## YOUR ASSIGNMENT
Below are entries; output exactly the lines from the one with "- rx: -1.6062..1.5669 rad" to the one with "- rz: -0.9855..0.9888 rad", both included, and nothing else.

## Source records
──────────

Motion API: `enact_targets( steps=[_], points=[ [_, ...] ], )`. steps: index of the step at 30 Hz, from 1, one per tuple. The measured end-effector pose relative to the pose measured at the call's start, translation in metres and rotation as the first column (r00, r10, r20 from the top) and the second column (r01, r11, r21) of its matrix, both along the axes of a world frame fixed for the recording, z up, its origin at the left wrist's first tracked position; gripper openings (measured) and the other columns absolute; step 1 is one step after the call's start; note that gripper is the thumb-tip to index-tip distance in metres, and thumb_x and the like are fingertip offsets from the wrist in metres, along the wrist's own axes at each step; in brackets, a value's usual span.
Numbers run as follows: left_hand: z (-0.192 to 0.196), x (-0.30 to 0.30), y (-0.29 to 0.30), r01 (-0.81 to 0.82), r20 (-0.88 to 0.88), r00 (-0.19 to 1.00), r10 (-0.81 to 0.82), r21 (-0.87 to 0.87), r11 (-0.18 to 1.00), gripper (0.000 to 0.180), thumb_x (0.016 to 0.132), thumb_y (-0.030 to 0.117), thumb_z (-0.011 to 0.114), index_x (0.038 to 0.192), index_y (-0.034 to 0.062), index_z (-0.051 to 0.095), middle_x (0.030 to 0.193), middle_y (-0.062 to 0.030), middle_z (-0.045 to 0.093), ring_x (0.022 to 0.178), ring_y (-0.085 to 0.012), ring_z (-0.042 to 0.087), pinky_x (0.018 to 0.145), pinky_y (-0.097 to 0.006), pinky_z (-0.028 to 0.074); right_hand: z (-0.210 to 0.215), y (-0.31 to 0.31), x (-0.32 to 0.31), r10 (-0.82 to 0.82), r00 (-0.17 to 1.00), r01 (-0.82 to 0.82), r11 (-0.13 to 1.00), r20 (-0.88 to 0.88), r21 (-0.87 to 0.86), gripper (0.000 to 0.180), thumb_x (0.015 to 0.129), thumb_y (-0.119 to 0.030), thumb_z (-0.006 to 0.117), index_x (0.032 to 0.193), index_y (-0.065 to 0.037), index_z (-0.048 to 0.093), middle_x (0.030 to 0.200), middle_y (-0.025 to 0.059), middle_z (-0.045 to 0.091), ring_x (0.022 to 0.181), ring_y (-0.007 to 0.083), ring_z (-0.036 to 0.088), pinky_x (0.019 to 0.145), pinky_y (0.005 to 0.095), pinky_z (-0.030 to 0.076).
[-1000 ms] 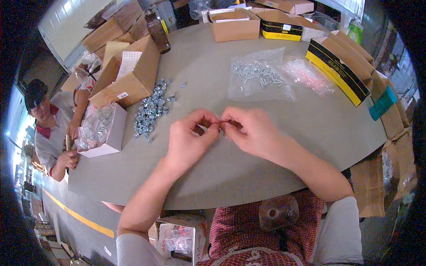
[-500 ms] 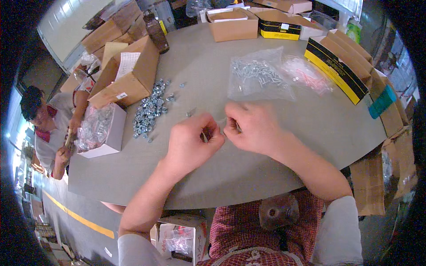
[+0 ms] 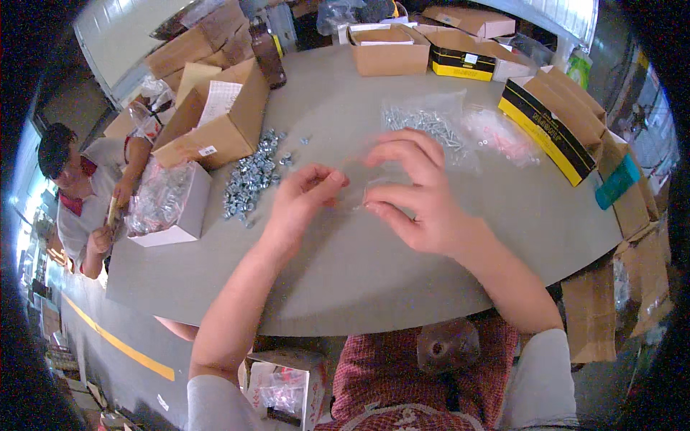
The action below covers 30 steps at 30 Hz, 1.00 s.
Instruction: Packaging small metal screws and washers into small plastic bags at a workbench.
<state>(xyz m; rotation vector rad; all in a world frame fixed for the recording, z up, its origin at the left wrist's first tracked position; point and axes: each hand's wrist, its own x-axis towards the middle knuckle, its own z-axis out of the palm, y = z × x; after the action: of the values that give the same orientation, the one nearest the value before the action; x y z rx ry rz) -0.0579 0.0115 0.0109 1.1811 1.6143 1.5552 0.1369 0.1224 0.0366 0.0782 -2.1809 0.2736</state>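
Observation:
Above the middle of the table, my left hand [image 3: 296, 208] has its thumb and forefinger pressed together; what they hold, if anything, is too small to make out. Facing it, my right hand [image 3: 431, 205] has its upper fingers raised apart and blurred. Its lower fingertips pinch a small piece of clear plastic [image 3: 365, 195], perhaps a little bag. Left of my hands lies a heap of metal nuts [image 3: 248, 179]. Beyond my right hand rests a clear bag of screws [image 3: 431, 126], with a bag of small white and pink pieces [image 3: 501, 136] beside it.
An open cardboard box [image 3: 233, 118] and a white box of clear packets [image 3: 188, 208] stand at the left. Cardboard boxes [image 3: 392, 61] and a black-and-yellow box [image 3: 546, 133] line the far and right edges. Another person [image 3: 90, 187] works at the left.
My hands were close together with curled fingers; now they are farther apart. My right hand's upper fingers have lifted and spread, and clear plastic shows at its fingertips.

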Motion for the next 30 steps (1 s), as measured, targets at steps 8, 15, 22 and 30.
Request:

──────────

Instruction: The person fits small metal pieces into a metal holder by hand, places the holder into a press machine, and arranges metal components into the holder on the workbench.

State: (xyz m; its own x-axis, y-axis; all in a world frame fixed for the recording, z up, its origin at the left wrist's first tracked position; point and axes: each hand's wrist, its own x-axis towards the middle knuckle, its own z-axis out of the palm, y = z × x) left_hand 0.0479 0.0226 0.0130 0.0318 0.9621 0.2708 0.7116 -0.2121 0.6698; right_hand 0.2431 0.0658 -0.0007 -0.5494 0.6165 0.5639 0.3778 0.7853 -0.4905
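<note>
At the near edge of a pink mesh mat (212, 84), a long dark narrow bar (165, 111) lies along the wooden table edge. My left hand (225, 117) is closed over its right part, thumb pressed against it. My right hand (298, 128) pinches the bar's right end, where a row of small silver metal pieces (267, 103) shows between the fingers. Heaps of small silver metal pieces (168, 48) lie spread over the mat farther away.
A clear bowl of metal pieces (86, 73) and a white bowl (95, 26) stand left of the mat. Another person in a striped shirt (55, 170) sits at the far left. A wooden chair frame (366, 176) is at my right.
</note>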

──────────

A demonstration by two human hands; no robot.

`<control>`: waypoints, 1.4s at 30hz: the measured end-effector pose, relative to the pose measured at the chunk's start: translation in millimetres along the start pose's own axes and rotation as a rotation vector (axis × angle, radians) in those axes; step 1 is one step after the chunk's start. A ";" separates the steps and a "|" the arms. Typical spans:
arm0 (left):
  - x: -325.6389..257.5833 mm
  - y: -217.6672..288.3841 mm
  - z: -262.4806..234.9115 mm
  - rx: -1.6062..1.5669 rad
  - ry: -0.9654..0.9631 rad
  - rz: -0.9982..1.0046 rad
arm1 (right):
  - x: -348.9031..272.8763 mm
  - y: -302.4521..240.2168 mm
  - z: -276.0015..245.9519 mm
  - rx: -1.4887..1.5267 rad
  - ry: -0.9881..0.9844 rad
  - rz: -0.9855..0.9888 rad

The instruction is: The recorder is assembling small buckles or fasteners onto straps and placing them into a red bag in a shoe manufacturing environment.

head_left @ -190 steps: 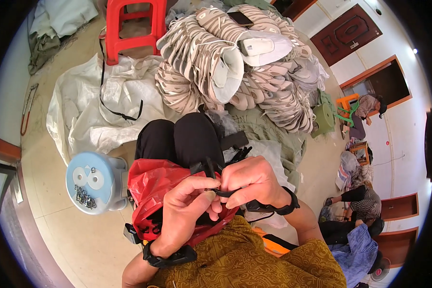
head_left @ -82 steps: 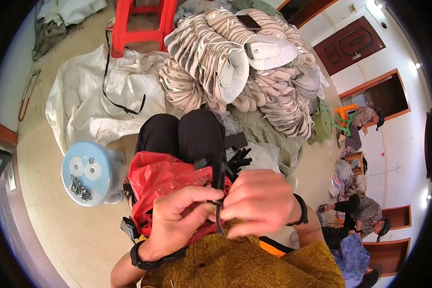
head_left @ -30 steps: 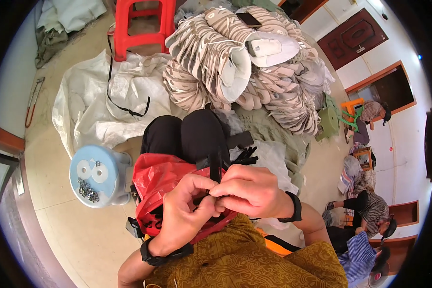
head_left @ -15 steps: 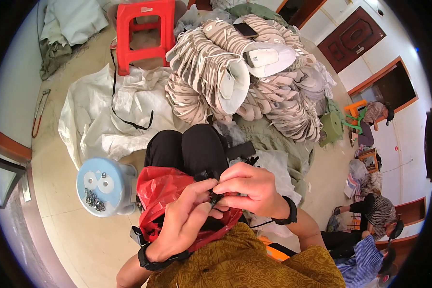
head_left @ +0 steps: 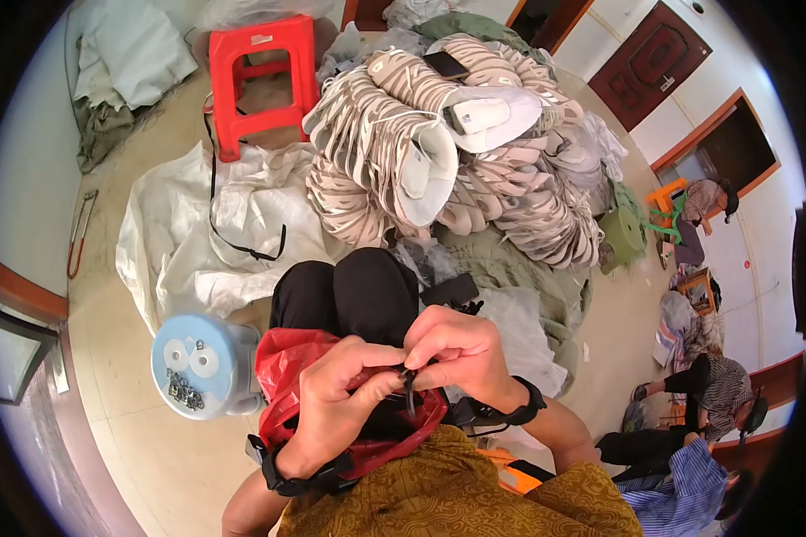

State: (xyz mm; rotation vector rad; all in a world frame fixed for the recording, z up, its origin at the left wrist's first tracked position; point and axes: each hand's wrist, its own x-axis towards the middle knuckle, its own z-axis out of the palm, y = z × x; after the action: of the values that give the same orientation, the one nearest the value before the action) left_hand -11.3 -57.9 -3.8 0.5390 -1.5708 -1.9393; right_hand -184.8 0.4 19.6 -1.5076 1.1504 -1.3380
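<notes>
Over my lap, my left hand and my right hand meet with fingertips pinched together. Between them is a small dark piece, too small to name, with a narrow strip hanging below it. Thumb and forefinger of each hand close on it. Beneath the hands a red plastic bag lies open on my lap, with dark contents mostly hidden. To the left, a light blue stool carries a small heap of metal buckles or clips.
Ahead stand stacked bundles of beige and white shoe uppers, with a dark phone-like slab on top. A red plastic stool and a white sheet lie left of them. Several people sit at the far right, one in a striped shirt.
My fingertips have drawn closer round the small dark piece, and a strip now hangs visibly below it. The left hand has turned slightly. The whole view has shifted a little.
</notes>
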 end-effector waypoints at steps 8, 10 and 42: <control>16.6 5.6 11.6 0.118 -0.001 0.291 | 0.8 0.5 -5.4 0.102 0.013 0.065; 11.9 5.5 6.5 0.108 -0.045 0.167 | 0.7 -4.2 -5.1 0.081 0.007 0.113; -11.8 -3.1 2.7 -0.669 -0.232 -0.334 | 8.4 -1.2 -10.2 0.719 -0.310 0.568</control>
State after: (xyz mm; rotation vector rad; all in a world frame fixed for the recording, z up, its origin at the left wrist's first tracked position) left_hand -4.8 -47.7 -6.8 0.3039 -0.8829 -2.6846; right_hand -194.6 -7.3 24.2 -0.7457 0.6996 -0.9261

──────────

## ANSWER BELOW
  - rx: -1.6062..1.5669 rad
  - ry: -0.9654..0.9631 rad
  - rz: -0.9982..1.0046 rad
arm1 (right):
  - x: -348.9031..272.8763 mm
  - y: -302.4521..240.2168 mm
  - z: -276.0015..245.9519 mm
  - rx: -1.4887..1.5267 rad
  - ry: -0.9881..0.9844 rad
  - rz: -0.9855..0.9888 rad

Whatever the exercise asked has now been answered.